1. COVERAGE FOR DISABLED BENEFICIARIES
You, or your spouse or dependents may be able to extend your existing
coverage from 18 months to 29 months, if the Social Security Administration determines
that you, or a covered dependent, were or became totally disabled at any time during
the first 60 days of COBRA continuation coverage. Under previous rules, you had to be
disabled on the day you qualified for COBRA coverage to be eligible for the additional
coverage. Premiums during the additional 11 months of coverage may be at a substantially
higher rate than for the initial l8-month period. To qualify for the extension, you must
submit a copy of the Social Security Administration disability determination notice within
60 days of the date of such to [Name and address of responsible individual].

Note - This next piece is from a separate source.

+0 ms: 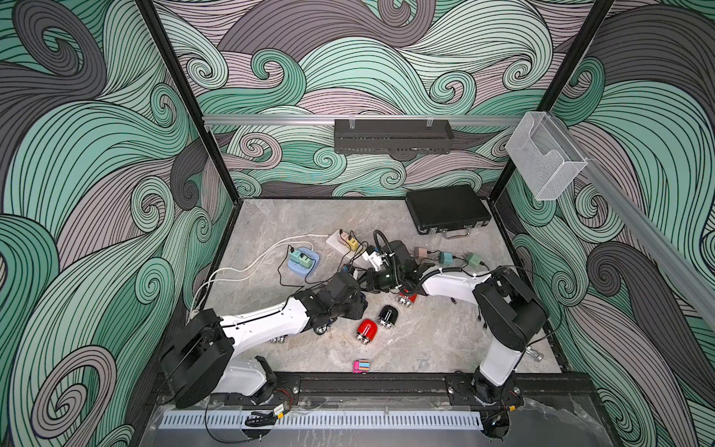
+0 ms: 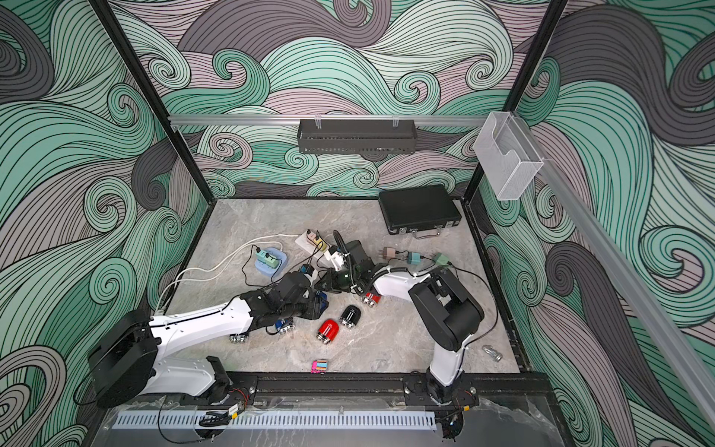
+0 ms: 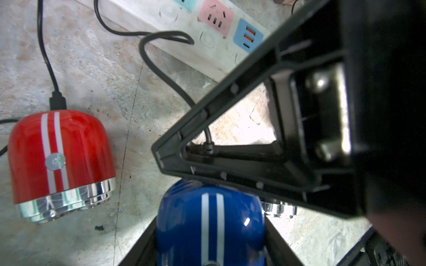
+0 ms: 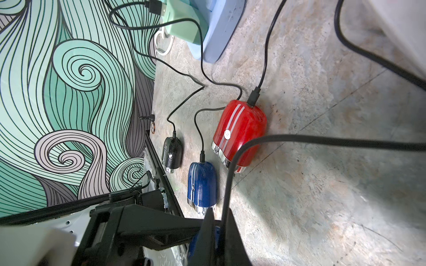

Note: These changes apply only if you have health coverage
under the COBRA law on or after January1,1997
2. DEFINITION OF A QUALIFIED BENEFICIARY
Spouses and dependent children who were covered by the employee's plan
always have had separate COBRA election rights. The 1996 law includes a child who is
born to or placed for adoption with the covered employee during the period of COBRA
coverage. In effect, this change would allow such a child to have his or her
own COBRA election rights (if, for example, the parent/employee died). As has been the
rule is the past if you add a dependent during the COBRA period, coverage and
premiums will be adjusted accordingly
Note: These changes apply only if you have health
coverage under the COBRA law on or after January 1, 1997
3. COBRA COVERAGE AND PREEXISTING CONDITIONS
The Health Insurance Portability and Accountability Act of 1996 makes it
easier for an employee to change jobs and become covered by a new employer's plan even if
the employee (or covered spouse or dependent) has a preexisting medical condition.
Effective [the first day of your plan year that begins on or after July 1, 1997],
any time during which you and your family had continuous health coverage (including COBRA)
prior to changing jobs will reduce, month for month, the new plan's preexisting conditions
exclusions. In this situation, your COBRA coverage will end when the new employer's group
health plan covers you without regard to any preexisting conditions. In general, if you
have been covered for the previous 12 months, you will be covered by a new employer's plan
without regard to any preexisting conditions. Contact your new employer to verify your
coverage. (Note: A break in coverage of more than 63 days may subject you to preexisting
conditions exclusions When your COBRA continuation coverage ends, you will be provided
with a "coverage certification" that will describe the duration of your coverage
under COBRA.)
Sincerely,
[Plan administrator]
This model notice is made available through the courtesy of Spencer Research
Reports, published by Charles D. Spencer & Associates. Inc. Items in brackets indicate
information that the plan administrator will need to complete.